Considerando che possono esserci delle eccezioni, possiamo considerare che molte creazioni artistiche che emergono nella fase finale dell’analisi, sono il risultato delle trasformazioni di vecchie istanze narcisistiche patogene.

Umorismo e Saggezza.
Kohut ritiene che il senso umoristico autentico sia un altro risultato delle trasformazioni delle istanze narcisistiche arcaiche e patogene che avviene nel corso del trattamento psicoanalitico.
Ma ancor di più l’umorismo accompagna e completa il rafforzamento dei valori ed ideali.
Bisogna valutare se l’attaccamento ai valori ed ideali è spontaneo e autentico cioè lontano da una sorta di fanatismo e quindi accompagnato da un senso delle proporzioni e soprattutto che le istanze narcisistiche sono neutralizzate ed inibite alla meta. In altre parole sarebbe da accertare clinicamente, il ridimensionamento delle fantasie grandiose e l’abbandono di modalità perfezioniste che fanno emergere un misto equilibrato di ideali e senso dell’umorismo.
L’Io del paziente diventa capace di vedere adesso in proporzioni realistiche le ispirazioni del Sé grandioso infantile e soprattutto di sorridere e divertirsi su quelle configurazioni con ritrovato senso di libertà.
Il commento della sig.na F ne è una prova: “Credo che il crimine che lei ha commesso e per cui non può esservi perdono, è che lei non è me”.  
La conquista della saggezza è una delle vette dello sviluppo umano non tanto e non solo per quanto attiene la trasformazione dei disturbi narcisistici ma in generale in qualsiasi crescita e trasformazione umana.
La saggezza acquisita durante il trattamento psicoanalitico consiste nel passaggio da una semplice informazione dei dati ad una maggiore e più profonda consapevolezza del funzionamento della propria mente. 

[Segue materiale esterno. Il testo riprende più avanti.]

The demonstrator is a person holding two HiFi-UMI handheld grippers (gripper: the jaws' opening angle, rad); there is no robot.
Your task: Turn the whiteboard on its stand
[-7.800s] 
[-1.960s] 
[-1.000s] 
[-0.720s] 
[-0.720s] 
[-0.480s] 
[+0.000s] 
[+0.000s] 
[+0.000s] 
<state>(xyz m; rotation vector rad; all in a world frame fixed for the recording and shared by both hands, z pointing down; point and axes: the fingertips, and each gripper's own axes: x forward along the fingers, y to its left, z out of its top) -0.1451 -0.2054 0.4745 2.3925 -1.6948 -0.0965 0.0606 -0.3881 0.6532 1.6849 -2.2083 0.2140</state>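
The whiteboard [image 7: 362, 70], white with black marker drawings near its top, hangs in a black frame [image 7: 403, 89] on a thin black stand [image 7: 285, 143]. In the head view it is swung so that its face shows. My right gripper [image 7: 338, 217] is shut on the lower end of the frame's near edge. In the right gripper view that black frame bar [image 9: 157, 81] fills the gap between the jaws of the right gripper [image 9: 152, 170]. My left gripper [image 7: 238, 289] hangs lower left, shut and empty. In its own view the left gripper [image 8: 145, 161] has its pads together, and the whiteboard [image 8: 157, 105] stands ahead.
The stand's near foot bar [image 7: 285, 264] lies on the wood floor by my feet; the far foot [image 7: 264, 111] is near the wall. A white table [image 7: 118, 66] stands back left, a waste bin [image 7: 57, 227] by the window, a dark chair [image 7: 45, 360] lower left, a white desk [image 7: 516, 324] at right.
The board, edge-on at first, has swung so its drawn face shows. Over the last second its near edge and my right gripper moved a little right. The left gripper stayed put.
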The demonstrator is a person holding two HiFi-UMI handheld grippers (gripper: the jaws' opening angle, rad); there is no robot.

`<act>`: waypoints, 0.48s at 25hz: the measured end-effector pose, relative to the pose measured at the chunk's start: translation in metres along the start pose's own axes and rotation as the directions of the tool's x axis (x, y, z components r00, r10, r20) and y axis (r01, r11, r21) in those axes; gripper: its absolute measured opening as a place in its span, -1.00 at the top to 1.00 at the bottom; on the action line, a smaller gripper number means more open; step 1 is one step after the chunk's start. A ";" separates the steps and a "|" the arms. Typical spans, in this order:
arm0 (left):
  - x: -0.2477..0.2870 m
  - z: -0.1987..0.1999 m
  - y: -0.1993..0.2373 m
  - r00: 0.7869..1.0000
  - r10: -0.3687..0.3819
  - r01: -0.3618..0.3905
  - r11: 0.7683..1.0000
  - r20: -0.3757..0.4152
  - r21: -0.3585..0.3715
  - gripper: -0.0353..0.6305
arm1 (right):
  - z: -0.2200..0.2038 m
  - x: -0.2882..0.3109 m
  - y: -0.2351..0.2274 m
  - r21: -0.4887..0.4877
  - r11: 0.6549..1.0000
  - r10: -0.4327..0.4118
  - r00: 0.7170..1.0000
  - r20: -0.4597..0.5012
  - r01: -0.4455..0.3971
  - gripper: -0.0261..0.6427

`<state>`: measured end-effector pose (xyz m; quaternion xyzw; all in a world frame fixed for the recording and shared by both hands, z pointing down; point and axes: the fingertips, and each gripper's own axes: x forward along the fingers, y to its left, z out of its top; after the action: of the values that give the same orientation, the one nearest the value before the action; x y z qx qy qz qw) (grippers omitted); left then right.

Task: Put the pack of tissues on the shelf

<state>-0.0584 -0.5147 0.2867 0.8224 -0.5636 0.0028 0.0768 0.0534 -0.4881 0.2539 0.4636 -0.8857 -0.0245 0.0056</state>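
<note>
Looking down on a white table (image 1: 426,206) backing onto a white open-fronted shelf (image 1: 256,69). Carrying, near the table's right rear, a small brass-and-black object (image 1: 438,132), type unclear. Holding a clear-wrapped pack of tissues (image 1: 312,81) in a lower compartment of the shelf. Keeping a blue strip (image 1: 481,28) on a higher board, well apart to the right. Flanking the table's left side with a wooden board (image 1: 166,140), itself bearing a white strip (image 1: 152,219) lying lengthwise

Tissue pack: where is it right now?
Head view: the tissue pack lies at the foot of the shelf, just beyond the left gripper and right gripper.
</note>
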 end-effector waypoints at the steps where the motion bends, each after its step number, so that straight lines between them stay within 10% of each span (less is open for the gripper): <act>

L’inizio di questo percorso che porta alla saggezza è contrassegnato, per il paziente, da una buona conoscenza di se stesso ma anche dell’analista; ma soprattutto dall’accettazione da parte del paziente di quel carattere passeggero che connota l’esistenza individuale.
Questo è il prerequisito che favorisce nel paziente il rafforzamento dell’autostima stante la consapevolezza dei propri limiti, conflitti inibizioni e tendenze alla grandiosità che possono permanere ma avvolte da una buona dose di consapevolezza.

Bibliografia
Dilthey, W., (1924), Ideen ubere ine beschreibende und zergliederne Psychologie, in Gesammelte Schriften, vol. 5 (Teubern, Lipsia).

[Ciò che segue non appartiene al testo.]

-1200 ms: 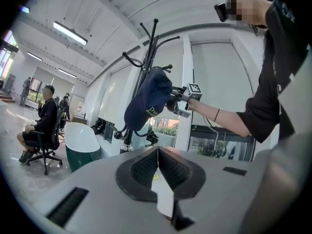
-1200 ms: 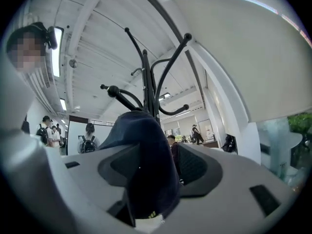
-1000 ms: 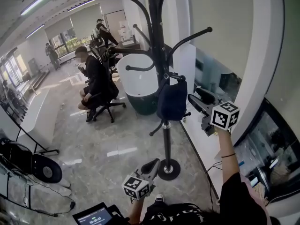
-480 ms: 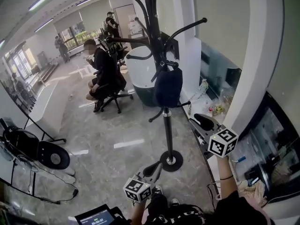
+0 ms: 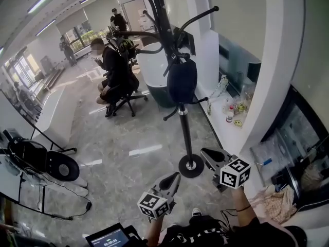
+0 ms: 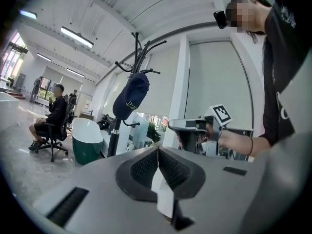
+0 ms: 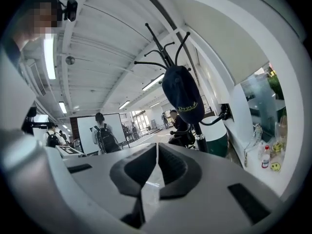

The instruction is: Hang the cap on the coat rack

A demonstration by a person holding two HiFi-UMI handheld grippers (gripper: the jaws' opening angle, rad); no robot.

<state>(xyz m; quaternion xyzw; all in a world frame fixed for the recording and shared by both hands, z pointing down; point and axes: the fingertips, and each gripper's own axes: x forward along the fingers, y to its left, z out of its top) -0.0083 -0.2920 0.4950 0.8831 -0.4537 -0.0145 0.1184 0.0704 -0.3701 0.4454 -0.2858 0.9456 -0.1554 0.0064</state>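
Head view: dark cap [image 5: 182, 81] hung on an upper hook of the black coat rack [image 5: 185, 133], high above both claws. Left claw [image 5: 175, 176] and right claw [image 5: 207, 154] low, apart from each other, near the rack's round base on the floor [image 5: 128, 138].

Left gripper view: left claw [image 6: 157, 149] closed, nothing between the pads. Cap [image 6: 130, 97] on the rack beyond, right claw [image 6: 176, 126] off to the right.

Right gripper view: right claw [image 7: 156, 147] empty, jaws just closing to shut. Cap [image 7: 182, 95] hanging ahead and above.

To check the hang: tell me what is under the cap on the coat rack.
Below the cap, the coat rack's pole, two short hooks and round base show. The hook bearing it is covered.
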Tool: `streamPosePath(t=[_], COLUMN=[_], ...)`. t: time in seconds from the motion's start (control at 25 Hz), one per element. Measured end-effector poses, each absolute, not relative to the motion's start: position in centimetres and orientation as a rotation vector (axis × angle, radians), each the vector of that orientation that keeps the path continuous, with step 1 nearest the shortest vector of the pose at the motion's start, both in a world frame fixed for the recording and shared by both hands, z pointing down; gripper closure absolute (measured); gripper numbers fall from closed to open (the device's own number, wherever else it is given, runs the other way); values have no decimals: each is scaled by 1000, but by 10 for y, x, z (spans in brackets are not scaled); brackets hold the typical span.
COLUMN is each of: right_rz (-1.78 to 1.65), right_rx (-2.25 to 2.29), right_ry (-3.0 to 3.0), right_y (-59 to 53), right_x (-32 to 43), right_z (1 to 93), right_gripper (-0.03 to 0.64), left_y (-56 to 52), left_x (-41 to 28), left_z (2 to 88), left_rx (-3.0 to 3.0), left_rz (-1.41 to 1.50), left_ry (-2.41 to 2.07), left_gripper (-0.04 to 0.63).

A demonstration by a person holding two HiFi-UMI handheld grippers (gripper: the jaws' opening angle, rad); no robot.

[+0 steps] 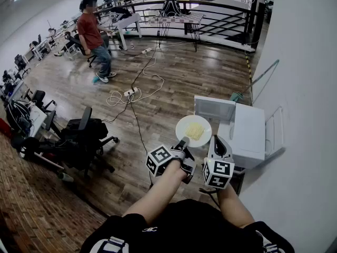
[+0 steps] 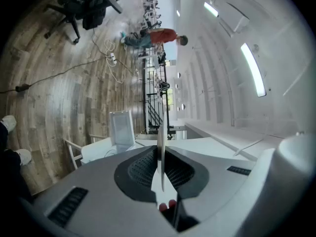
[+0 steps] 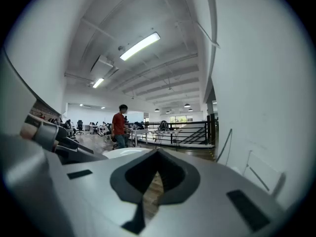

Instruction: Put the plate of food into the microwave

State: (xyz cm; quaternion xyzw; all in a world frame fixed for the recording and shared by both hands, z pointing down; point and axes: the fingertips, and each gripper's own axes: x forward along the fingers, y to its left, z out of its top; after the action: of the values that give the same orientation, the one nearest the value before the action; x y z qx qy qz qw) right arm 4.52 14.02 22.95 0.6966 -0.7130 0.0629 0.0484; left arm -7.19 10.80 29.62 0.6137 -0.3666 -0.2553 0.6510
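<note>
A white plate [image 1: 185, 124] with yellow food [image 1: 195, 131] hangs level in front of me, with my left gripper [image 1: 182, 143] shut on its near rim. In the left gripper view the plate [image 2: 160, 147] shows edge-on, pinched between the jaws of that gripper [image 2: 161, 169]. The white microwave [image 1: 248, 132] stands just right of the plate, and its door [image 1: 214, 108] is swung open towards the room. My right gripper [image 1: 218, 139] hangs shut and holds nothing, close to the microwave's front corner. In the right gripper view the shut gripper [image 3: 157, 155] has the plate [image 3: 123, 153] to its left.
A person in a red shirt [image 1: 93, 36] walks at the far left. Black office chairs [image 1: 79, 136] stand to my left, and cables with a power strip [image 1: 129, 93] lie on the wooden floor. A white wall [image 1: 305, 88] runs along the right and a black railing [image 1: 210, 15] at the back.
</note>
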Motion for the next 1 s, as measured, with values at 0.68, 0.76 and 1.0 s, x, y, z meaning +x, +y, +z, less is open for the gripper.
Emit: streamPosePath(t=[0.68, 0.76, 1.0], right_rz=[239, 250, 255], right_rx=[2162, 2149, 2125], right_ry=[-2158, -2162, -2182], right_y=[125, 121, 106], right_x=[6, -7, -59], right_z=[237, 239, 247], right_gripper=[611, 611, 611], left_y=[99, 97, 89], left_x=[-116, -128, -181], left_z=[300, 300, 304], left_rx=[1397, 1395, 1398], left_rz=[-593, -600, -620], left_ry=[-847, -848, -872], left_gripper=[572, 574, 572])
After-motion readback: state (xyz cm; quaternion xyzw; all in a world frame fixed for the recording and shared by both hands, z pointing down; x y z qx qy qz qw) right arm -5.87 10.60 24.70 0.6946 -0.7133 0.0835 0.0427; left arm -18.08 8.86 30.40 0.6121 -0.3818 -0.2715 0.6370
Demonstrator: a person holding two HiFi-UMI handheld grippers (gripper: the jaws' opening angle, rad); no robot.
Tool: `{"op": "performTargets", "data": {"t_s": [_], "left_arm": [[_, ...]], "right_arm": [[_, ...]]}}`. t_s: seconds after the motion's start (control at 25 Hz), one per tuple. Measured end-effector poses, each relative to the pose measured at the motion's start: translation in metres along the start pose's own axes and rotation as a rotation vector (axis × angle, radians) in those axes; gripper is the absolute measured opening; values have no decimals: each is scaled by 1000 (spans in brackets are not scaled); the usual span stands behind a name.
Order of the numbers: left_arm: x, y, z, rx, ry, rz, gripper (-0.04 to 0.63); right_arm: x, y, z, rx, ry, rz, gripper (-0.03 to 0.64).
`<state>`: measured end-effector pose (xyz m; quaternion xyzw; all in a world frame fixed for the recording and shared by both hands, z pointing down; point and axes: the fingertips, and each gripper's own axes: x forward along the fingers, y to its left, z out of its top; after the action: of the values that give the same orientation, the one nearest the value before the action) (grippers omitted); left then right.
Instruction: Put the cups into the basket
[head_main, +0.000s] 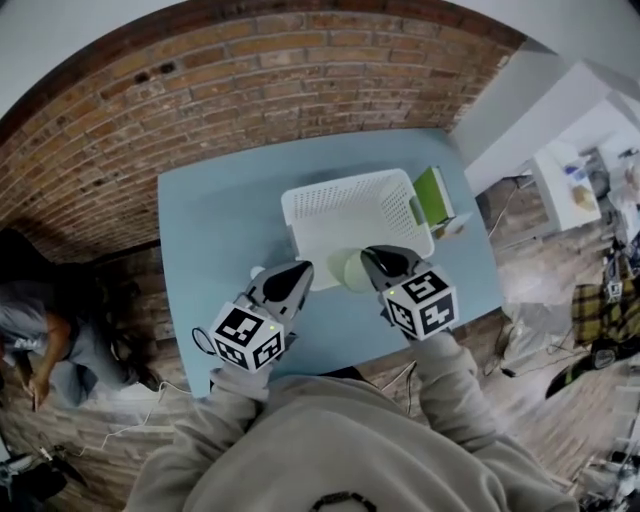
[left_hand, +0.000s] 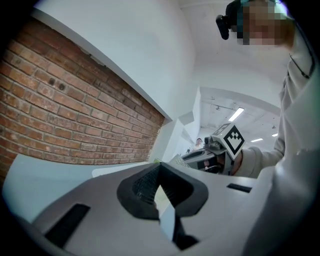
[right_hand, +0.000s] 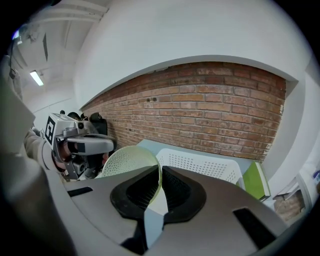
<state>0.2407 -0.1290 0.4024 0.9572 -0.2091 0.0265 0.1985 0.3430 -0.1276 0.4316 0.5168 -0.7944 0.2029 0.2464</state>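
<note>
A light-blue table (head_main: 220, 230) stands against a red brick wall (head_main: 200, 90); a person (head_main: 40, 330) sits on the floor off to the left. On the table is a white perforated plastic basket (head_main: 340, 184), with a flat green object (head_main: 432, 195) just beside its right wall. The right hand-held gripper (head_main: 372, 258) is clenched on the rim of a pale green plastic cup (head_main: 352, 271), held at the basket's near rim. The left hand-held gripper (head_main: 302, 270), jaws pressed together on nothing, hovers just left of the cup. The count is two grippers, one basket and one cup; a small white shape (head_main: 257, 270) by the left gripper may be another cup.
</note>
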Motion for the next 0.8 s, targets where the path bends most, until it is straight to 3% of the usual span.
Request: {"op": "performTargets", "data": {"t_s": [0.8], "left_arm": [[-18, 64, -24, -90, 18, 109, -5]], "right_arm": [[119, -31, -14, -10, 147, 85, 34]]}}
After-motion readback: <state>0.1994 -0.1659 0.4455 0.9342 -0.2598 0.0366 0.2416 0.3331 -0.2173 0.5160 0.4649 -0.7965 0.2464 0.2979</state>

Freud, S., (1905), Tre saggi sulla teoria sessuale. In Opere. Vol. IV, Bollati Boringhieri, Torino
Freud, S., (1914b), Introduzione al narcisismo. In Opere. Vol. VII, Bollati Boringhieri, Torino
Freud, S., (1915-17), Introduzione alla psicoanalisi. In Opere, Vol. VIII, Bollati Boringhieri, Torino, 1976.
Hartmann, 1927 Understanding and Explanation in Hartmann (1964) Essays on Ego psychology, Int. Univ. Press, New York.
Kohut, H., (1959-1981), Introspezione ed empatia. Raccolta di scritti. Bollati Boringhieri, Torino, 2003.
Kohut, H., (1971), Narcisismo e analisi del Sé. Bollati Boringhieri, Torino, 1976.
Kohut, H., (1977), La guarigione del Sé. Bollati Boringhieri, Torino, 1980.
Jaspers, K., (1913), Psicopatologia gnereale. Pensiero Scientifico, Roma, 1963.




[1] Imago inconscia del padre. Nella nevrosi, a differenza dei disturbi più gravi (narcisistici) ciò avviene in quanto il paziente ha già formato la struttura Superegoica sulla base delle relazioni reali vissute con i genitori.